Much seems to depend on just how much demand there is to invest in Spotify, which is hard to read. The company claims that it got nine term sheets and a 20% premium on what we understand was a requested €150 million valuation. The latter appears to be true, but we know that the bulk of the major European VCs—including names like Balderton and Index that don’t normally balk at price if a company is good enough—turned down Spotify or offered a term sheet at a substantially lower valuation, due to all these leaps of faith. And, we contacted six of the top US consumer Internet partners who said they weren’t even pitched. This leaves us wondering from where these nine competitive term sheets came. In addition, the deal took a reported five months to close– unusual for a “hot” company.
There are certainly billions in cash in the world of private equity for promising companies, even in this economy. But it’s unclear how much more there is for Spotify while all these questions remain.

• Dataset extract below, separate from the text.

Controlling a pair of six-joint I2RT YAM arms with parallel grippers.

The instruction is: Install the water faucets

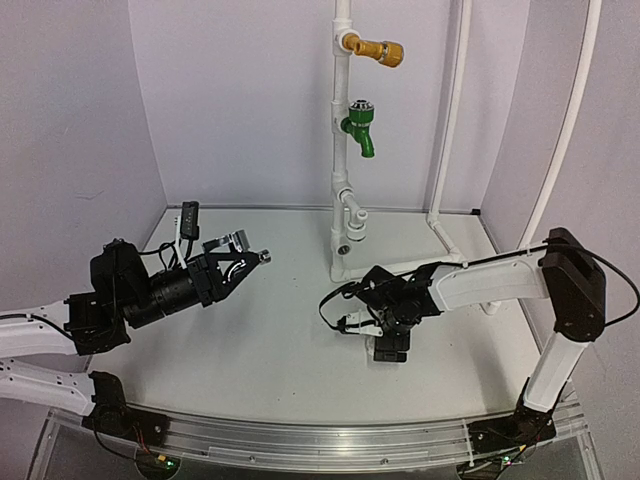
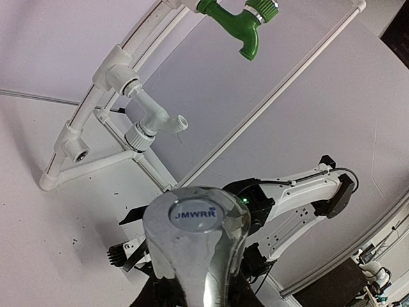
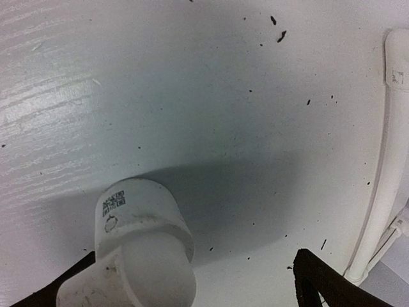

Leap of Faith #6: If All the Above Fails, Someone Buys the Company for $100 Million. In other words, what are the odds the incoming investors lose money? We think chances are good they’ll at least make their money back. After all no one disputes the beauty of the product or how many people love it. That’s clearly worth something even in a worst-case, fire-sale acquisition. Any investor worth their salt would have insisted on a liquidation preference given the risks and the high valuation attached to the deal.
It bears noting that while Spotify has been wildly promoting themselves in off-the-record conversations with the press (including us) they have been less than forthcoming with information publicly. In several weeks of reporting this story in the Valley and in London, we talked to more than a dozen people including investors who looked at the deal, people close to the company and other people in the online music industry. We’ve found a host of troubling contradictions that we tried to comb through for this story, with little help from Spotify.
We sent two emails to the company detailing the discrepancies we were hearing on both sides of the pond and got little back but a note saying the founders “wouldn’t comment on financial matters” and “didn’t like (our) tone.” This after their representatives had been providing us, off the record, with hype about subscription numbers and claims about term sheets and increased valuations.
Given the mass of uncertainties in the business and how many users love the service, it’d be nice to see the company be a bit more forthcoming about its future.